◆ **Directions**
For this exercise, copy all the data exactly and include none of the pictures.
START Given data
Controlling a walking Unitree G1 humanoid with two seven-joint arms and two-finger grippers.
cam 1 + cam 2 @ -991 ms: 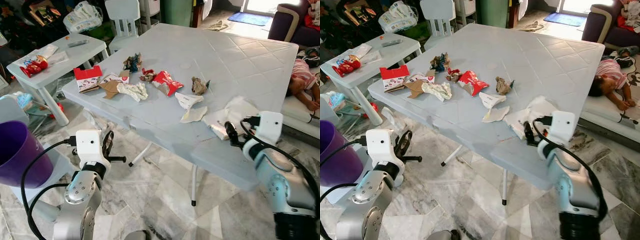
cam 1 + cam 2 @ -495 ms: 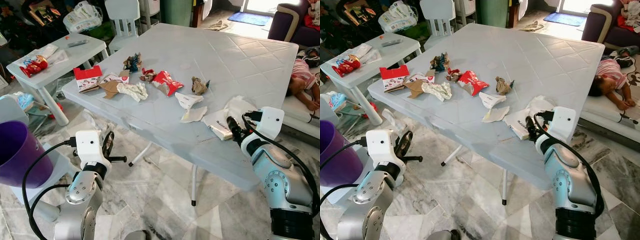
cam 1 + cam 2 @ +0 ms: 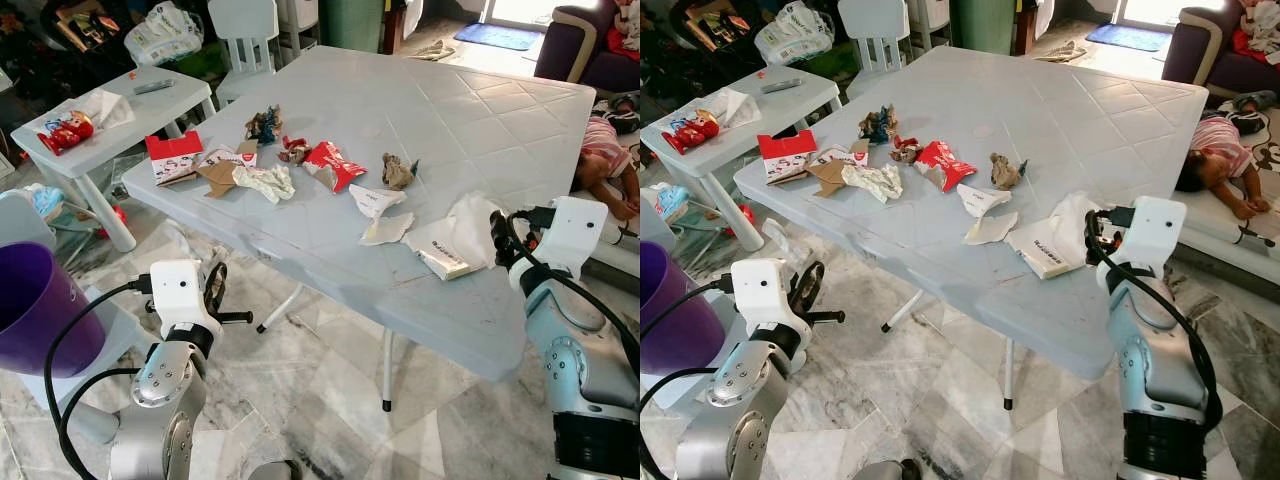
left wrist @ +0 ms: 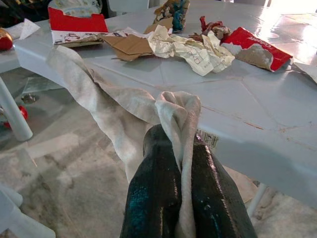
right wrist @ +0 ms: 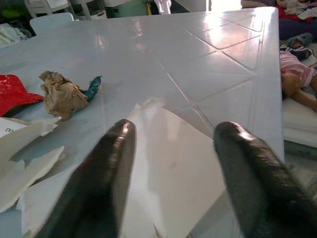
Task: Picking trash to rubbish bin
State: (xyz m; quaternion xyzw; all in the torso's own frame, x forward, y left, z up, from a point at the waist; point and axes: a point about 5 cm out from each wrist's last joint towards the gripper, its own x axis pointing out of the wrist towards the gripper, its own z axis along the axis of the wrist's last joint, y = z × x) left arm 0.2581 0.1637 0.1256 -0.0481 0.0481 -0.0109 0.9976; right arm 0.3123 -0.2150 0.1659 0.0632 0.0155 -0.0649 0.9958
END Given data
◆ **Solved problem**
Controlling a walking Unitree G1 humanoid with two seven-joint arms and two-finger grippers.
cam 1 + cam 2 @ -991 ms: 
cam 1 + cam 2 @ -495 ms: 
cam 1 + cam 2 @ +0 ms: 
left wrist @ +0 ms: 
right wrist @ +0 ms: 
Task: Picking trash to rubbish bin
State: (xyz m; quaternion xyzw; all in the torso's own frame, x forward, y left, z up, from a point at the waist; point and axes: a point about 5 cm out from each wrist's last joint towards the gripper, its own x axis pointing out of the wrist towards the gripper, its own z axis along the axis of the wrist's last joint, y = z × x) left arm 0.2581 0.1637 0.1256 -0.0481 0.0481 -0.0109 0.9976; right arm 0.3123 -0.2150 0.1659 0.0632 0.0155 -0.0649 0.9958

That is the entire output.